### [Task details]
Repeat exactly the lines running from the first line of the data to the line containing "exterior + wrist", both ends included, and nothing else; drop the pictures.

### [Dataset extract]
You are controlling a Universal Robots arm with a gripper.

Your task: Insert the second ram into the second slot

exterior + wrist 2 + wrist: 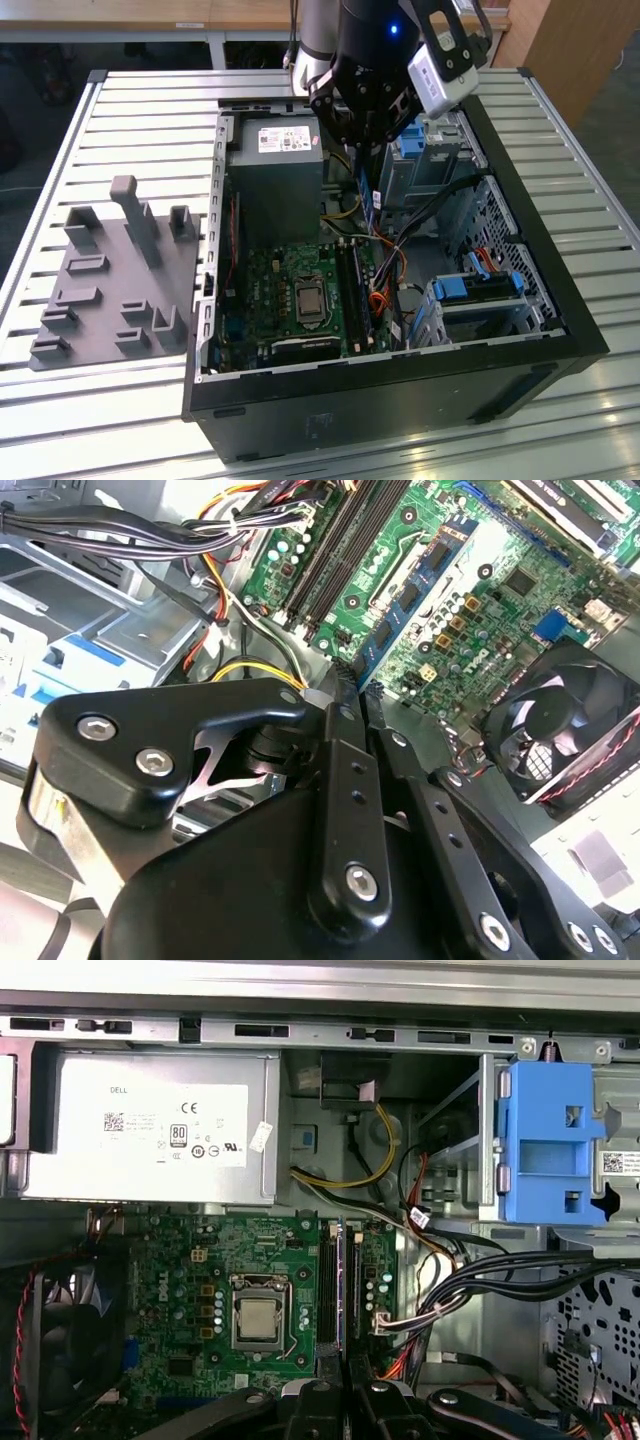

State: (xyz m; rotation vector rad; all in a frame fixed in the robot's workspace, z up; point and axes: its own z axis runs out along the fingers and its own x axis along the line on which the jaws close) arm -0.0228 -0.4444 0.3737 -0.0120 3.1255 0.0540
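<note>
one claw (365,150) hangs over the open case (380,400) on the worktop (150,110), clamped on the one ram (408,598), edge-down above two dark slots (326,1280); cables (480,1280) crowd one side.

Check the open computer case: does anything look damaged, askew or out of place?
Nothing stands out. The gripper is clamped on the second ram, above the motherboard inside the case. No damage or spill shows.
</note>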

### [Written solution]
You are controlling a Universal Robots arm with a gripper.

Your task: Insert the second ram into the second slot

exterior + wrist 2 + wrist: 

This answer is complete.